The spill reduced fuel supplies in five states: Alabama, Georgia, Tennessee and the Carolinas. Gas prices in and around Metro Atlanta spiked as much as forty cents higher per gallon.
On Sept. 13, Governor Nathan Deal issued a state of emergency that suspended the eleven hour driving limit placed on all truck drivers and allowed them to stay on the road longer to ensure the delivery of gas throughout Georgia.
The leak has also caused gas stations to run dry throughout the City of Atlanta and surrounding areas including Carrollton. On Sunday, Sept. 18, the QuikTrip on Bankhead Highway removed their prices and yellow bags were seen on the pumps. The Kangaroo Express and Chevron on Maple Street were out also. Most gas stations only had premium, if they had any gas at all.

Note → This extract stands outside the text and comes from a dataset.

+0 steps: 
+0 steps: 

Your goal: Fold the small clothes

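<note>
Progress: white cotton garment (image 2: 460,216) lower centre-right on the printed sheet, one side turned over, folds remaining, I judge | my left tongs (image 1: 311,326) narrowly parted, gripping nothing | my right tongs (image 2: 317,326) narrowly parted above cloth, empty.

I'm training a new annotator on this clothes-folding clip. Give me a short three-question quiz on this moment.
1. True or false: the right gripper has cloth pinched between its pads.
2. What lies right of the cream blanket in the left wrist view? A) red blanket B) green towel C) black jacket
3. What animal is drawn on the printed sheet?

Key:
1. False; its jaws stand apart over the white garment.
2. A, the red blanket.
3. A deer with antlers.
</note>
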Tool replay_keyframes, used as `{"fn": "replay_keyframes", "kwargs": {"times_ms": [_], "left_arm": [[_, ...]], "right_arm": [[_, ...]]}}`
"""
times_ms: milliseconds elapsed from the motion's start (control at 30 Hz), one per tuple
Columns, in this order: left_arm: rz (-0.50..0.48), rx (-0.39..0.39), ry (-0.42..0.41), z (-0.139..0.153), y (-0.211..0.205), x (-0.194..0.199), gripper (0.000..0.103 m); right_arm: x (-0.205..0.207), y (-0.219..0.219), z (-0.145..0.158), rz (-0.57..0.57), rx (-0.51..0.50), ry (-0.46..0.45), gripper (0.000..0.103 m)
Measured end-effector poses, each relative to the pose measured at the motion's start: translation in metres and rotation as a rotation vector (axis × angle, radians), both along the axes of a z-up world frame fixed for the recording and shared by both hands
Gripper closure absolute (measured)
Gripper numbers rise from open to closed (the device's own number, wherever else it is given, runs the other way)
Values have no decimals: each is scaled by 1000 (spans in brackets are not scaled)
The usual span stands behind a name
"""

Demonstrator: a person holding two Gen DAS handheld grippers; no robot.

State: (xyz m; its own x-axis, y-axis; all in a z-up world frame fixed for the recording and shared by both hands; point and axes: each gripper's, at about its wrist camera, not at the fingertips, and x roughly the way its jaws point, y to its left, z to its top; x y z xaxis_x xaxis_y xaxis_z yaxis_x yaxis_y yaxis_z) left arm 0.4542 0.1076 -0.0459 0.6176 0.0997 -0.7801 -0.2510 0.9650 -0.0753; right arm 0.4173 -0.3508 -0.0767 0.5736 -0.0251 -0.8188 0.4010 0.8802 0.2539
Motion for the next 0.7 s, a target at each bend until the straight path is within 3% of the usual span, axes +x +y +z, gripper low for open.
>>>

Concerns rose among commuter students at UWG, seeing that some commute as far as Canton, Ga., to get to campus.
Commuter student and senior Odessa Timmerman-McLean explained that gas was scarce in Canton where she lives. Major gas stations like QuikTrip and RaceTrac were dry, but the smaller stations were still running. Eventually those stations ran out, too. Some gas stations put a limit on the amount of gas a customer can get.
“A Chevron that’s usually a ghost town because it’s across the street from a QuikTrip was rationing gas,” said Timmerman–Mclean. “They only allowed $20 worth per car.”
UWG’s administration has been monitoring the situation as it unfolds to make sure that the situation does not affect the students on campus.
“If the situation may worsen, some students may face difficulties, but we believe the fuel situation will have minimal impact,” said UWG Director of Strategic Communication Gary Leftwich. “About a third of our undergraduate students live on campus and another large amount of students live in apartments within walking distance.”
As of Sept. 22, gas started flowing through a 500 foot bypass that has been built around the damaged pipeline. According to a statement released by Colonial Pipeline, it will take several days for the fuel delivery to return to normal. Some may experience or continue to experience service interruptions.
The cause for the leak has not yet been determined due to the pipe still being partially underground. Workers are working to dig up the pipe and have it inspected.
The leak spilled up to 330,000 gallons into a rural area with most of it flowing into a retention pond. 60 percent of the spill has been removed with no serious environmental damage.